→ **EXERCISE REQUIREMENTS**: Word for word, give the data again without its pictures.

(Data extracted from a collection)
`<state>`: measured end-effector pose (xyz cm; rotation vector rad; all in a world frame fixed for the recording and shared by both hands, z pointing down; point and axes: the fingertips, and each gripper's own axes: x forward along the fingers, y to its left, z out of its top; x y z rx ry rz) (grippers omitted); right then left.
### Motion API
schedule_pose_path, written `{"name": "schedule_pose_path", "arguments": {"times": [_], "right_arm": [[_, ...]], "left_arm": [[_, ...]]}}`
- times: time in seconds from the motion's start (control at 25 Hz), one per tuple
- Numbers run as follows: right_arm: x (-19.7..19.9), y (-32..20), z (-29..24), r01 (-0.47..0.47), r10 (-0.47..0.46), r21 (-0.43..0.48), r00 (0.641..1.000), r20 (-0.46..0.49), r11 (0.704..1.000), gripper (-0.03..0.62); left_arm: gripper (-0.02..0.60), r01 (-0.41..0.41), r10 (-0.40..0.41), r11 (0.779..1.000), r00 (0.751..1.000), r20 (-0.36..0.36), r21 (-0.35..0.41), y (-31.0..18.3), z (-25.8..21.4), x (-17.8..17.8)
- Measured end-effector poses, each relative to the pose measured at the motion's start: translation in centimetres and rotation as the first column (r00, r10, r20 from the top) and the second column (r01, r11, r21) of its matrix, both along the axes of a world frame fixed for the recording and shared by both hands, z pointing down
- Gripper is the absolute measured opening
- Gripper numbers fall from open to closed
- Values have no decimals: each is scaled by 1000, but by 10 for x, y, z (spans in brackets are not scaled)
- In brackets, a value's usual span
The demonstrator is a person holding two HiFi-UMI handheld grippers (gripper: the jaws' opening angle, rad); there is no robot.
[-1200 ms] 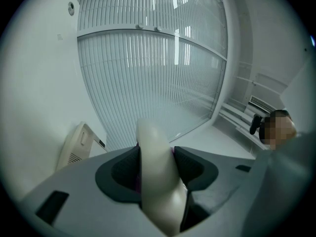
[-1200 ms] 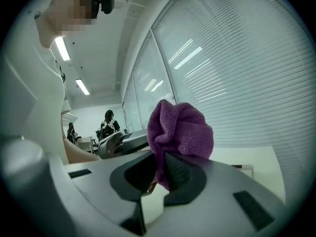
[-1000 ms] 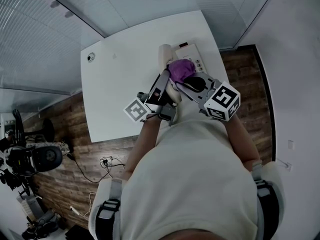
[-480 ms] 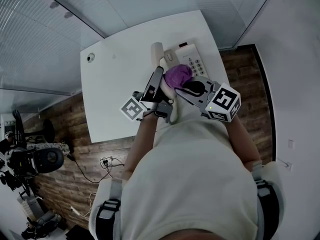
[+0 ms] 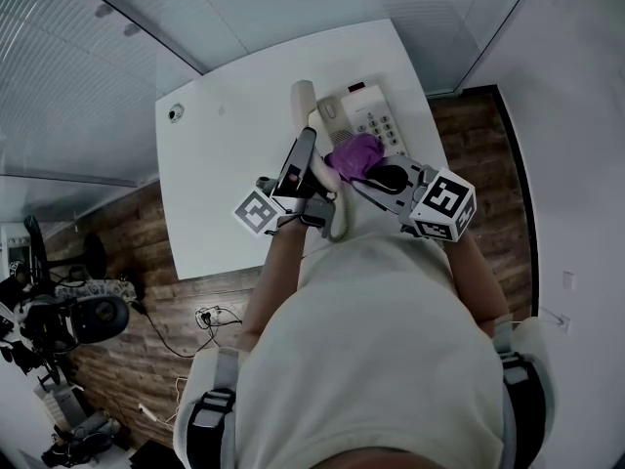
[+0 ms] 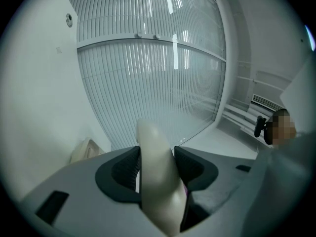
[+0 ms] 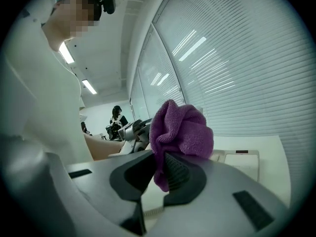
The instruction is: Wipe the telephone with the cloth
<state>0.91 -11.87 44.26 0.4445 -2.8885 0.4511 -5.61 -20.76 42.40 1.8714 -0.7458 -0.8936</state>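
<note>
A cream telephone base [image 5: 371,115] with its keypad showing sits at the far right of the white table [image 5: 225,164]. Its handset [image 5: 304,101] is lifted off the base. My left gripper [image 5: 312,167] is shut on the handset's middle; in the left gripper view the handset [image 6: 155,177] fills the gap between the jaws [image 6: 156,166]. My right gripper [image 5: 359,167] is shut on a bunched purple cloth [image 5: 354,152], which hangs just in front of the base, next to the handset. In the right gripper view the cloth [image 7: 182,130] bulges above the jaws [image 7: 160,174], with the base [image 7: 242,162] behind.
A small round grommet [image 5: 177,112] sits in the table's far left corner. Ribbed glass partitions [image 5: 88,76] border the table at the back and left. Wooden floor [image 5: 488,154] shows to the right, and cables and equipment [image 5: 78,311] lie on the floor at the left.
The purple cloth has slid off the telephone base toward me, uncovering the keypad. The left gripper has carried the handset a little to the left.
</note>
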Motion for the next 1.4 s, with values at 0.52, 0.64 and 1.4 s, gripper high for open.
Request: {"name": "schedule_pose_path", "arguments": {"times": [0.52,0.64,1.4], "right_arm": [[3,21,15,73,-75,-49,996,-50,996,46],[7,18,18,48,-50,-44,997,-64,998,46],[55,-49,8,-348,349,34,935,-62,937,46]], "left_arm": [[229,33,-33,999,999,30,-1,-8,3,-8],[229,36,-35,999,998,57,-9,-8,6,-5],[229,86,6,982,873,488,-166,-14,77,30]]}}
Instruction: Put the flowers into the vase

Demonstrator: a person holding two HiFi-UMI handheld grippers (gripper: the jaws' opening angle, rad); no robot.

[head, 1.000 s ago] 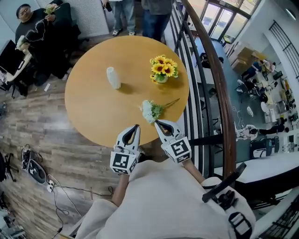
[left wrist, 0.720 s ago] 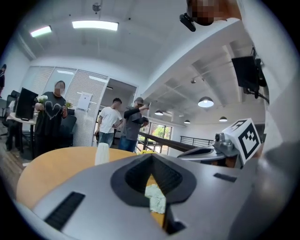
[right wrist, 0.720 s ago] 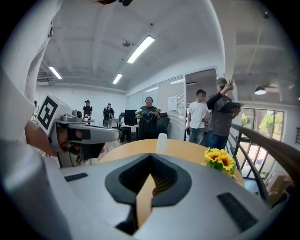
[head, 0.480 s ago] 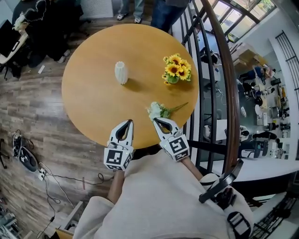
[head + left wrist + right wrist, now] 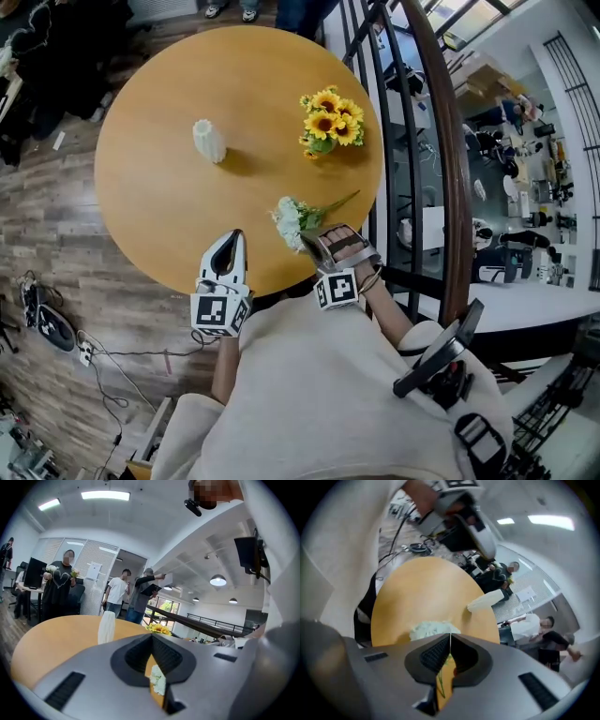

→ **RESPONSE TO THE TASK**:
`<state>`: measured end-effector pose (xyz cm; rotation vector rad; all in a world frame fixed for the recording and shared by both hands, z pointing down; point and axes: the fingertips, and each gripper's own axes: x forward along the fingers, y to its left, z out of its top; x y z rx ry rz) (grippers omitted); right then left.
### Motion API
schedule_pose_path, written `{"name": "schedule_pose_path", "arguments": {"times": [_], "right_arm": [[_, ...]], "left_arm": [[_, ...]]}}`
- times: time in seconds from the motion's start (control at 25 Hz), one per tuple
- Numbers run as follows: right_arm: x (-19.7..19.9), y (-32..20), z (-29..24), r01 (-0.47..0.47), r10 (-0.47..0.46), r21 (-0.43..0.48), r00 (0.641..1.000), r20 (-0.46..0.49), r11 (0.704..1.000), gripper (-0.03..0.62); left_arm: gripper (-0.02..0.60), r01 (-0.41..0.41), r10 (-0.40..0.41), r11 (0.779..1.000), r00 (0.751..1.000), r20 (-0.36..0.36), r21 (-0.35..0.41), y (-31.0..18.3), z (-25.8..21.4), x (-17.8..17.8)
- Measured end-effector poses, each relative to the pose measured at the motion's start: translation in centimetres and rotation as the first column (r00, r10, r20 from the top) and the second column (r01, r11, r21) of its matrix, both along the axes of a world frame fixed for the recording and shared by both hands, z pointing down
- Gripper is the absolute measured opening
- Gripper numbers fall from open to closed
- Values have no decimals: each is scaled by 1000, but by 10 for x, y, z (spans in brackets are not scaled)
- In brackets, a value's usual span
The demonstrator is a person holding two HiFi-UMI handheld grippers (gripper: the jaws' opening angle, rad); there is no robot.
[-1200 ms] 
[-1200 ms] 
[-1000 ms] 
[-480 ms] 
[+0 ms] 
[+0 ms] 
[+0 ms] 
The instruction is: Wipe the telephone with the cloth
<state>0.91 -11.87 44.26 0.4445 -2.8885 0.4511 -5.61 -20.76 42.40 1.8714 -0.7458 -0.8936</state>
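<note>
A cream telephone base [image 5: 371,115] with its keypad showing sits at the far right of the white table [image 5: 225,164]. Its handset [image 5: 304,101] is lifted off the base. My left gripper [image 5: 312,167] is shut on the handset's middle; in the left gripper view the handset [image 6: 155,177] fills the gap between the jaws [image 6: 156,166]. My right gripper [image 5: 359,167] is shut on a bunched purple cloth [image 5: 354,152], which hangs just in front of the base, next to the handset. In the right gripper view the cloth [image 7: 182,130] bulges above the jaws [image 7: 160,174], with the base [image 7: 242,162] behind.
A small round grommet [image 5: 177,112] sits in the table's far left corner. Ribbed glass partitions [image 5: 88,76] border the table at the back and left. Wooden floor [image 5: 488,154] shows to the right, and cables and equipment [image 5: 78,311] lie on the floor at the left.
The purple cloth has slid off the telephone base toward me, uncovering the keypad. The left gripper has carried the handset a little to the left.
</note>
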Motion for the next 1.4 s, with values at 0.52, 0.64 and 1.4 s, gripper high for open.
Request: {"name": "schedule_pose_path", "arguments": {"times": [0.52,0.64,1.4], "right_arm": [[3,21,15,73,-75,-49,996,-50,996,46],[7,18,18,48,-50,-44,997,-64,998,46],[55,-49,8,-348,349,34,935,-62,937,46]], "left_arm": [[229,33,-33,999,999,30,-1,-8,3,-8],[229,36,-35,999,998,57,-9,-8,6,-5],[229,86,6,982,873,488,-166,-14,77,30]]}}
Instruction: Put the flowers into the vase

Demonstrator: a person holding two HiFi-UMI handheld grippers (gripper: the jaws' opening angle, rad); no robot.

[head, 1.000 s ago] 
[left wrist, 0.720 s ago] 
[right wrist, 0.720 s ago] 
[head, 0.480 s ago] 
[head + left wrist + right wrist, now] 

No more work is needed for this exercise.